*Exercise goal*: In your reply, repeat the full listing exactly and leave each picture out.

*Material provided*:
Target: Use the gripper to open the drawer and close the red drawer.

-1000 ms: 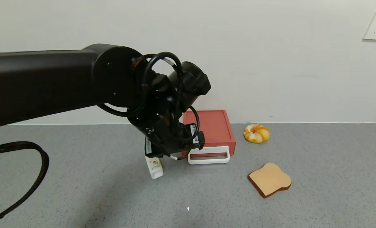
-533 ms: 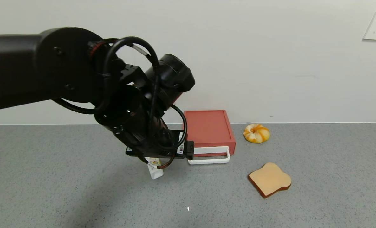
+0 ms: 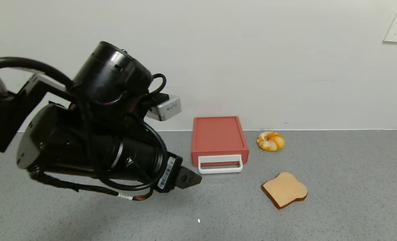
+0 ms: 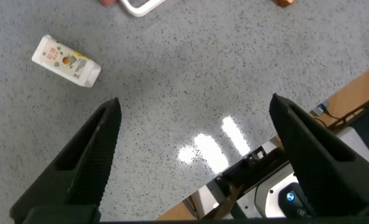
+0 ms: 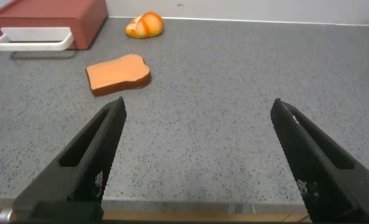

*Your solution*:
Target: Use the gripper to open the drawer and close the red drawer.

-1000 ms: 
-533 ms: 
+0 ms: 
+0 ms: 
+0 ms: 

This answer requires no additional content.